I must have been in a bit of shock because I hung up the phone, called Keith to share the news and continued to work.

That night while Keith was sleeping, I snuck out of bed and went into the kitchen. I cried alone and loud and hard I buried my face into the palms of my hands and sobbed.  

Then I picked up the phone and called MD Anderson. I left a message requesting an appointment in the Lymphoma and Myeloma Center. They called me the next morning. My appointment was scheduled.

Going to MD Anderson for non-Hodgkin lymphoma treatment

My initial appointment was overwhelming. I remember thinking how serious my oncologist, Felipe Samaniego, M.D., was. He looked like he was calculating in his head how to make my cancer go away. I knew after meeting him that I was in good hands.  

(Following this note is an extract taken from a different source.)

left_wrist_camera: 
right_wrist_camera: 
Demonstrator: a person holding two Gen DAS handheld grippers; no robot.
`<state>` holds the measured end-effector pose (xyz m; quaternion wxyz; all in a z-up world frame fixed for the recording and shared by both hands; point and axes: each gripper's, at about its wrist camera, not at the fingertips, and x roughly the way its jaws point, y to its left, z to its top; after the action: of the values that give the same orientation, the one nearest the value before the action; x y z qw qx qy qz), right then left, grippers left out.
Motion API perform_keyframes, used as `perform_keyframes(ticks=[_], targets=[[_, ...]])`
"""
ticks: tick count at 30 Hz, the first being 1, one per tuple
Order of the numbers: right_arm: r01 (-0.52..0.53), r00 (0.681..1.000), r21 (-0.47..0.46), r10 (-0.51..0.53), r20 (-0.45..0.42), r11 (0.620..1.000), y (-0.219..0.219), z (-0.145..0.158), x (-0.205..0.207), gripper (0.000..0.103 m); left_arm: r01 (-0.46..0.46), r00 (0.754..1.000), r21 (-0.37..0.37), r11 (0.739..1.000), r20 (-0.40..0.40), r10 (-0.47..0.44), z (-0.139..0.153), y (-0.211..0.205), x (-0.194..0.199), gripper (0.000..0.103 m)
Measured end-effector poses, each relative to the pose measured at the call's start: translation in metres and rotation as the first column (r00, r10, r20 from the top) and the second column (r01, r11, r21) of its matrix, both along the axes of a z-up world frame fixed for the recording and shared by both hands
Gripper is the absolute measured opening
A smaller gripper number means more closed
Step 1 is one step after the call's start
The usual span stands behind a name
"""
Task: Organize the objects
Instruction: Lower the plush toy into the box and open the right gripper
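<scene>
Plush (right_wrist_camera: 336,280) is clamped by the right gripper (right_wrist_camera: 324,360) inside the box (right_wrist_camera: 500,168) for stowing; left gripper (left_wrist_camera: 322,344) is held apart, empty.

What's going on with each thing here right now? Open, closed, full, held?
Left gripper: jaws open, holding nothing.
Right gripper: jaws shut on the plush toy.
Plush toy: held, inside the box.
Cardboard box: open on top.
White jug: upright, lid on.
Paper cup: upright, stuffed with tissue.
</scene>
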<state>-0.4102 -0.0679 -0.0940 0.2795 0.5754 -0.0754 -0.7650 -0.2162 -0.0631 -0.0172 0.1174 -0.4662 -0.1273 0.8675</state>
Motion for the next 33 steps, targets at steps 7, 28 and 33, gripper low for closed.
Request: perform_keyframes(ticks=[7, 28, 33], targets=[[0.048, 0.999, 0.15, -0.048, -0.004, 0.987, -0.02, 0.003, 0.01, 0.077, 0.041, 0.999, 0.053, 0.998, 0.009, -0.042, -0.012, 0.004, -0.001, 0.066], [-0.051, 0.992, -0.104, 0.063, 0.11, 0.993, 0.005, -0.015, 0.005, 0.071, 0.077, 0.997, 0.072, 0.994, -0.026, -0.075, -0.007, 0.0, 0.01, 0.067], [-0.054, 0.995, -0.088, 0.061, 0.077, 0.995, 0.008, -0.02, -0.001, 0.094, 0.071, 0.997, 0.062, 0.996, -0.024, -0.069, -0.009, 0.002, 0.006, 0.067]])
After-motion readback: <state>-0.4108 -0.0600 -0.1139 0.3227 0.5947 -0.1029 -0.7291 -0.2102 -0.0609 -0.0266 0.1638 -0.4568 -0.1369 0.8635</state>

Six rounds of chemotherapy every 21 days followed by a stomach injection, numerous X-rays, CT scans, and several consultations later, we received the wonderful news: I no longer had cancer. There was no evidence of the disease (NED).  

How cancer changed me
I am not sad I had cancer. I am glad to be a survivor. Cancer did change my life. It made me more conscious about how I live. It made me slow down and appreciate all that I have around me. These are not changes that happened overnight, but they happened nonetheless.   

Life is beautiful. I am drinking it all in and savoring every little sip. Life is precious, and I am living it, baby!